SUMMER 1965, YORK,PA....: Unlike NYC noone in York seemed to play in the streets or even play outside at all. My mother and I went to downtown York and there was a guy there who was selling Pittsburgh Steelers souvenirs. This was when they had been the worst team in the NFL for a number of years. I had no idea what team was favored in this area as I knew we were somewhere way past Philadelphia, so I guess Pittsburgh and I bough some stuff. Turned out they were mostly Baltimore Colts fans in York. There were virtually no Steelers fans here until they suddenly got good in the early 70s and then all the bandwagon riders showed up. I still have those ancients souvenirs. I just wanted to be a regular teenager now that I was in York to live.

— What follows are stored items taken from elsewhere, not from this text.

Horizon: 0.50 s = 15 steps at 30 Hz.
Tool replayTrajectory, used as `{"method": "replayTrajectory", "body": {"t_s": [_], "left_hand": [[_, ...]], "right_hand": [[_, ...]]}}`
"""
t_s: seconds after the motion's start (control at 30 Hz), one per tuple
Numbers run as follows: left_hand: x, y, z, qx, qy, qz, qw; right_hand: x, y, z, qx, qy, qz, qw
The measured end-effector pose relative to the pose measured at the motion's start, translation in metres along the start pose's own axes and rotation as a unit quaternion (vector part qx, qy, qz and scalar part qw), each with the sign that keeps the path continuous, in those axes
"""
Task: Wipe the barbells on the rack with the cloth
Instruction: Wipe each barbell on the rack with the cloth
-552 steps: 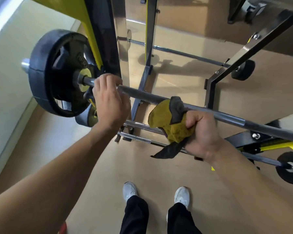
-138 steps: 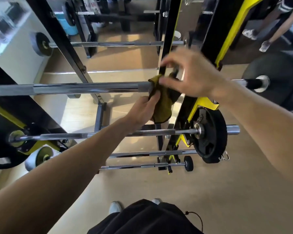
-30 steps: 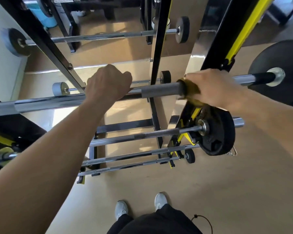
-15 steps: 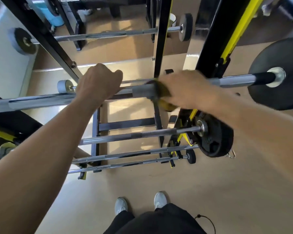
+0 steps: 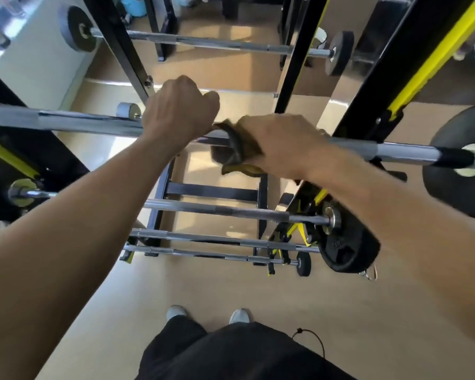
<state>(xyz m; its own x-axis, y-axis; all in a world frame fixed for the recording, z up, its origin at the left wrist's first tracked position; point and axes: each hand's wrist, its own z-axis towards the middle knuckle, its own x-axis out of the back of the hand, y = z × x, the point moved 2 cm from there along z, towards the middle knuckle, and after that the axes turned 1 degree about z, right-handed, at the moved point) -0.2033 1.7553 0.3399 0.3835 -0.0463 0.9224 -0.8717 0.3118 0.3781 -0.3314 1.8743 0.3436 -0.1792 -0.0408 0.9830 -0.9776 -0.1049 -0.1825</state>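
Note:
A long chrome barbell (image 5: pixel 74 122) lies across the black and yellow rack (image 5: pixel 373 86) at chest height. My left hand (image 5: pixel 180 108) grips its shaft near the middle. Right beside it, my right hand (image 5: pixel 281 145) holds a yellow and dark grey cloth (image 5: pixel 237 153) wrapped round the same shaft; the cloth's loose end hangs below the bar. The two hands nearly touch. A black plate (image 5: pixel 461 193) sits at the barbell's right end. Three more barbells (image 5: pixel 217 211) lie on lower rungs.
A smaller black plate (image 5: pixel 348 249) is on the right end of a lower bar. Another barbell (image 5: pixel 209 42) with small plates shows in the mirror behind the rack. My white shoes (image 5: pixel 239 315) stand on tan floor just before the rack.
My right hand has slid the cloth leftward along the top barbell, from near the right upright to right beside my left hand. My left hand has kept its grip.

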Motion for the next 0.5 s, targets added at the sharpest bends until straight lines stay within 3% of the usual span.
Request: {"method": "replayTrajectory", "body": {"t_s": [0.1, 0.2, 0.3, 0.5], "left_hand": [[0.0, 0.0, 0.0, -0.003, -0.001, -0.001, 1.0], [-0.001, 0.0, 0.002, -0.004, 0.006, 0.004, 1.0], [-0.003, 0.002, -0.001, 0.0, 0.047, 0.005, 0.999], [-0.002, 0.0, -0.007, -0.027, 0.107, -0.063, 0.992]], "right_hand": [[0.012, 0.046, -0.042, -0.058, -0.049, -0.008, 0.997], [0.015, 0.069, -0.069, -0.089, -0.031, -0.087, 0.992], [0.013, 0.058, -0.053, -0.071, -0.048, -0.147, 0.986], [0.006, 0.021, -0.005, -0.029, -0.056, -0.112, 0.992]]}}
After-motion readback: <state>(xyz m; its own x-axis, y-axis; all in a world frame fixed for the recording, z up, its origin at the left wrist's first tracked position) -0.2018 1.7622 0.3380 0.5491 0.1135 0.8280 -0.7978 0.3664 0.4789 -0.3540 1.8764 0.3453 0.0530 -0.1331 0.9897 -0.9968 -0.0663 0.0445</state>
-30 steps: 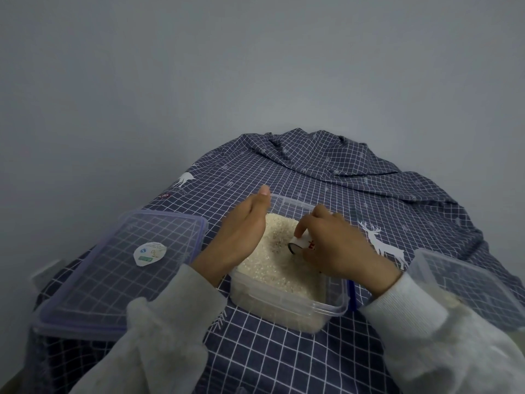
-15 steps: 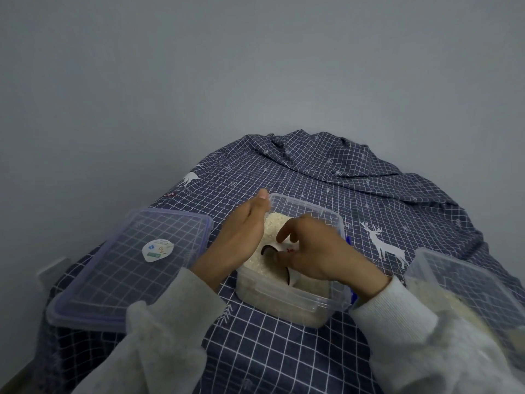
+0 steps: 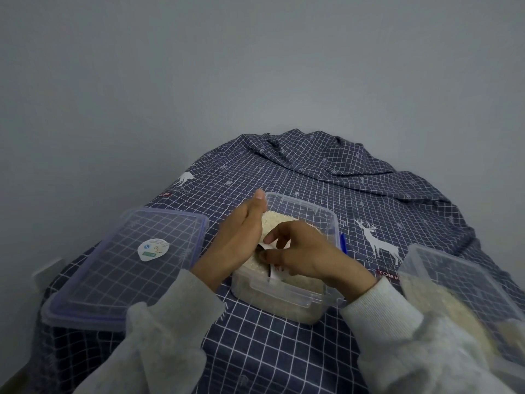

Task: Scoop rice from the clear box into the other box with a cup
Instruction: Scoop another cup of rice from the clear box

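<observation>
Two boxes on the checked cloth (image 3: 284,351): we see the clear box (image 3: 287,297) of rice (image 3: 274,220) at centre, the other box (image 3: 468,282) at the right edge, a lid (image 3: 125,268) lying left. Left hand (image 3: 241,237) flat, fingers straight, against the clear box's left wall. Right hand (image 3: 301,254) inside the box, fingers curled round the cup (image 3: 277,270), which lies tipped in the rice, mouth toward the left hand.

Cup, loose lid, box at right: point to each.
cup (image 3: 276,271): head view, white side wall below right hand's fingers.
loose lid (image 3: 113,268): head view, flat clear top.
box at right (image 3: 443,268): head view, clear near-left wall.
</observation>
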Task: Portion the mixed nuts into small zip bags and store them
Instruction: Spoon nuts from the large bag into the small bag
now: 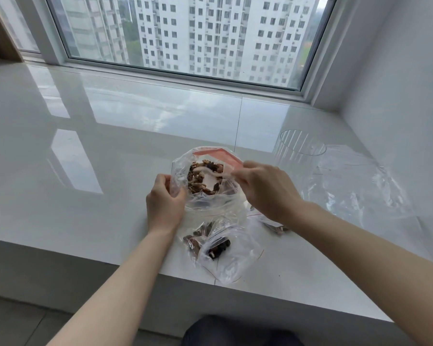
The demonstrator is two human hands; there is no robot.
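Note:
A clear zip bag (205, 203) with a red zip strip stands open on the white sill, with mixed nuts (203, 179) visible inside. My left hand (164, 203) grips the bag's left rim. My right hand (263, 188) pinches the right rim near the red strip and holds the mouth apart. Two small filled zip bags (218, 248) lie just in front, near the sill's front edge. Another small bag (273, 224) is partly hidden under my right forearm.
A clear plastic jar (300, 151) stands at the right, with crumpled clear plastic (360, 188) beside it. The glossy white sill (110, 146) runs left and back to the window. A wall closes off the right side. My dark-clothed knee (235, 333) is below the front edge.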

I didnt want another rep as a studious person.

YORK HIGH, York,Pa 1965-1966....: This was the first time I wasnt afraid to go to school and even liked it again since 1958 when I was 8 years old. At age 15 I scored a 1250 on my sats and they didnt give as many free points then as now. And back then only a few people took it. Most people never heard of them. My friends in York were always pushing me to shave before I got in trouble for not doing it but I didnt want to grow up. Finally, I bought an injector razor across the street and carefully did so. My father was in NYC so he wasnt around to tell me how. I bought a big gas driven German Stuka plane and its still in the box, never used. It was probably my 16th Birthday present: Oct 30, 1965. My friend Jim W. went to the same dept store to get me a shirt and my mother preferred the one he picke dout to mine. Mine was navy blue, almost black, like a New Yorker would then where. His was a nicer shade of blue like a Yorker would wear. Back in NYC I always wore black and white. In April 1966 Sudden Sam McDowell was tearing up the league with a 6-0 record and Cleveland was expected to win it all. There was a special game on TV with McDowell due to pitch. I piled up goodies around my chair from the corner store across the street to sit and enjoy the game. Naturally, they blasted him for 6 runs in the first with no outs. The Orioles, who I was so sick of hearing about, there in York, eventually went all the way. Some guys I knew also suggested we play ball right after eating near East Jackson St. So I woofed down my meal and ran back and noone showed up. Then I went to each house and found that they had all changed their minds without even telling each other. In NYC people didnt do things like that! On another occasion I did play ball there and I was vastly better in fielding and hitting but they didnt know what to do while fielding. They had no idea of where to position themselves. New Yorkers learn all that stuff. These guys mostly did other things than play games outside. My mother worked in the BON TON downtown and made only a fraction of what she made as a big shot at last in NYC. But she hated NYC and liked York. When she got off some nights at 930 or 10 pm she could walk through Penn park at night without any problems. In 1969 that park started to go really bad.